インド建国の父、マハトマ・ガンディ氏によって執筆された遺作の著作権が、インド著作権法(Copyright Act, 1957)第22条に基づき、著者の死後60年を満了する昨年12月31日をもって失効した。
これに基づき1月1日より、全集をはじめとするあらゆる著作の管理元であったナブジーバン・トラスト(Navjivan Trust)の許可がなくても自由に公開・出版できるようになったが、当然のことながらその取り扱いを巡り、様々な物議が持ち上がっている。

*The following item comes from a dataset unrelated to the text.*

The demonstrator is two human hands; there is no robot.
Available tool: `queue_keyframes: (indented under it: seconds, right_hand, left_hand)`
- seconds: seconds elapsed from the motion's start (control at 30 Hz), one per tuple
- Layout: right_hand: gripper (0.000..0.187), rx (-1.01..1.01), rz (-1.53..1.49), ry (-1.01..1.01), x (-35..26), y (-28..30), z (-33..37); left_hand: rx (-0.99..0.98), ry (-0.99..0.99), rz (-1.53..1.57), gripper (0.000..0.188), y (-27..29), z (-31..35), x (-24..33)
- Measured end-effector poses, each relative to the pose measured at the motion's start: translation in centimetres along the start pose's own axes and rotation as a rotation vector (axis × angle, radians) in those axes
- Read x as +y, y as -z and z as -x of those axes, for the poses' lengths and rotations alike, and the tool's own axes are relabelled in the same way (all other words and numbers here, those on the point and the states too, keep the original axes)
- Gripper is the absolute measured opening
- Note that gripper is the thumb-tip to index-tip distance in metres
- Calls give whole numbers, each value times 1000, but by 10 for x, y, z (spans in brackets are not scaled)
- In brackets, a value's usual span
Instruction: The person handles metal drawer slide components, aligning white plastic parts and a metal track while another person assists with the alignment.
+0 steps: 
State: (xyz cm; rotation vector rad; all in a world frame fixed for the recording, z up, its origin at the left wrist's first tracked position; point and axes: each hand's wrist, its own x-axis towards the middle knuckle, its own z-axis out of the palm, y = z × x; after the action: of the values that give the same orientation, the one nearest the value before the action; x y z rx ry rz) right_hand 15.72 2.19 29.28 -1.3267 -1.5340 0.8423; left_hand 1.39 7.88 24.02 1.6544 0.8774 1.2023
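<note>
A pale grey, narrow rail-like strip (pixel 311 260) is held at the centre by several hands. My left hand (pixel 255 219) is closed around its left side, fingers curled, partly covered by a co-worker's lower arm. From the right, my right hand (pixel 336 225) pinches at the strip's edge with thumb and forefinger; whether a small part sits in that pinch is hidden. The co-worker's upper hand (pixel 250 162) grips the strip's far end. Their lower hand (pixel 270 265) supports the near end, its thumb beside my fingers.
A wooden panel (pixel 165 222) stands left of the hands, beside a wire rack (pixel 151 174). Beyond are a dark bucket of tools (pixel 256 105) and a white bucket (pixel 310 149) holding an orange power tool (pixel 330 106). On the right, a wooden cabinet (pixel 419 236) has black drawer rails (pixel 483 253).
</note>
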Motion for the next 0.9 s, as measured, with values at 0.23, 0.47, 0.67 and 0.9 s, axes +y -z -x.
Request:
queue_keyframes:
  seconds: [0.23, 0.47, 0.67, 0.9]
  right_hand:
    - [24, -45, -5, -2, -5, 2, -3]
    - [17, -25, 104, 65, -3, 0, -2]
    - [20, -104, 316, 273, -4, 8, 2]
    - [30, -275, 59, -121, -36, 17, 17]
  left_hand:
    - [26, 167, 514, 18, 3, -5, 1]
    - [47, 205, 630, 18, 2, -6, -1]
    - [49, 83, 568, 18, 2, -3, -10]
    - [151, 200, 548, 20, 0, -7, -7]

今は歴史上の人物となったガンディ氏が遺した著作の数々はこれまで同トラストが独占管理してきた。
ガンディにより設立された教育機関「Gujarat Vidyapith」では、「氏の思想の尊厳や信憑性が著しく傷つけられるおそれがある」との懸念を顕わにしている。
例えばベンガルが産んだ大詩人、ラビンドラナート・タゴール(Rabindranath Tagore)の作品は、著作権が失効した2002年よりシャンティニケタン(Shantiniketan)大学が全集の管理を担当しており、同様の措置をナブジーバン・トラストに求める声が高まっている。
一方の同トラストは、これまで著作権管理によって得られてきた100万~200万ルピーほどの年間収入への執着はなく、むしろガンディの思想が、より広がっていくことに期待を寄せている。
「ガンディ自身が、著作権という概念を嫌っていた。それに今後、どういった形で著作が解釈されようとも、ガンディを深く愛し、理解する人々の目が無数にあることを思えば、真実が犯されるといった心配もさほど感じていない」とジテンドラ・デーサイ理事。